• _Aim of the exercise_: Apart from the images, repeat the data below exactly as written.

• _Information supplied_:
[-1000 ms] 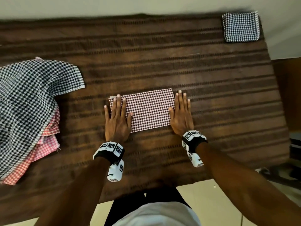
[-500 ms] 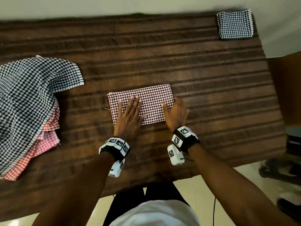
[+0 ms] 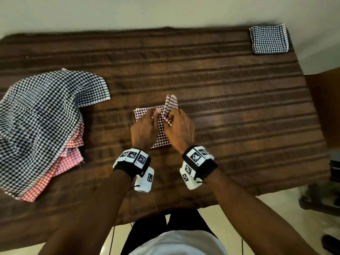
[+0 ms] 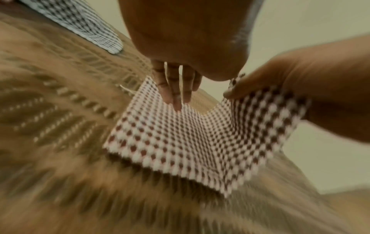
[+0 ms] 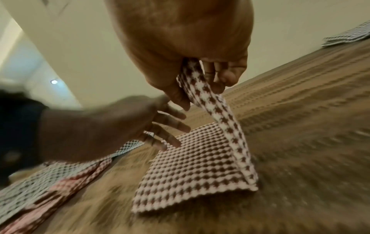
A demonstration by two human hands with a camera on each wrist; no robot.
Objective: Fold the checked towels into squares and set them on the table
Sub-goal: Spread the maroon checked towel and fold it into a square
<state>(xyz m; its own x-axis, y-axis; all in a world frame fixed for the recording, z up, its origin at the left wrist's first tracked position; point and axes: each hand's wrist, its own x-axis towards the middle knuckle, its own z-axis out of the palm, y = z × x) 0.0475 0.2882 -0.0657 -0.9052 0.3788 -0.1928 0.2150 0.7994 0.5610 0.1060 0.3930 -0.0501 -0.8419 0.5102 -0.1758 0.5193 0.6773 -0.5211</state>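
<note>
Towel [image 3: 161,134], the maroon-checked one, lies mid-table near the front edge, no longer the flat strip it was a second ago: its right half now stands up, raised toward the left half. Right hand [image 3: 181,129] has gone from lying flat by the strip's end to pinching that end between thumb and fingers. Left hand [image 3: 144,129] has slid in from the left end to the strip's middle; its fingers [image 4: 176,96] are straight and spread, tips on the flat half beside the crease. In my judgement this is the last fold: once the raised half comes down on the left half, the strip should be a square, ready to set aside.

A folded black-checked square [image 3: 269,39] already sits at the far right corner. On the left lies a loose heap of unfolded towels [image 3: 42,115], black-checked on top, red-checked beneath. The table [image 3: 230,100] wears a brown ribbed cloth. Beyond it is a pale wall; pale floor shows below the near edge.
</note>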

• _Your solution_:
[-1000 ms] 
[-500 ms] 
[+0 ms] 
[+0 ms] 
[+0 ms] 
A demonstration by two human hands with a camera on each wrist; no robot.
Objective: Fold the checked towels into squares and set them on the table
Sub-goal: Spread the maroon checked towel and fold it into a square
<state>(xyz m; its own x-axis, y-axis; all in a world frame fixed for the recording, z up, its origin at the left wrist's first tracked position; point and axes: each hand's wrist, its own x-axis towards the middle knuckle, its own z-axis out of the palm, y = z × x) 0.0475 0.2882 -0.0657 -0.9052 0.3788 -0.1928 0.2150 0.7994 0.5610 0.1060 0.3930 -0.0501 -0.8419 0.5102 -0.1758 0.5193 0.6773 -0.5211</state>
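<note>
Towel [image 3: 161,134], the maroon-checked one, lies mid-table near the front edge, no longer the flat strip it was a second ago: its right half now stands up, raised toward the left half. Right hand [image 3: 181,129] has gone from lying flat by the strip's end to pinching that end between thumb and fingers. Left hand [image 3: 144,129] has slid in from the left end to the strip's middle; its fingers [image 4: 176,96] are straight and spread, tips on the flat half beside the crease. In my judgement this is the last fold: once the raised half comes down on the left half, the strip should be a square, ready to set aside.

A folded black-checked square [image 3: 269,39] already sits at the far right corner. On the left lies a loose heap of unfolded towels [image 3: 42,115], black-checked on top, red-checked beneath. The table [image 3: 230,100] wears a brown ribbed cloth. Beyond it is a pale wall; pale floor shows below the near edge.
</note>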

With the output given, the exercise is complete.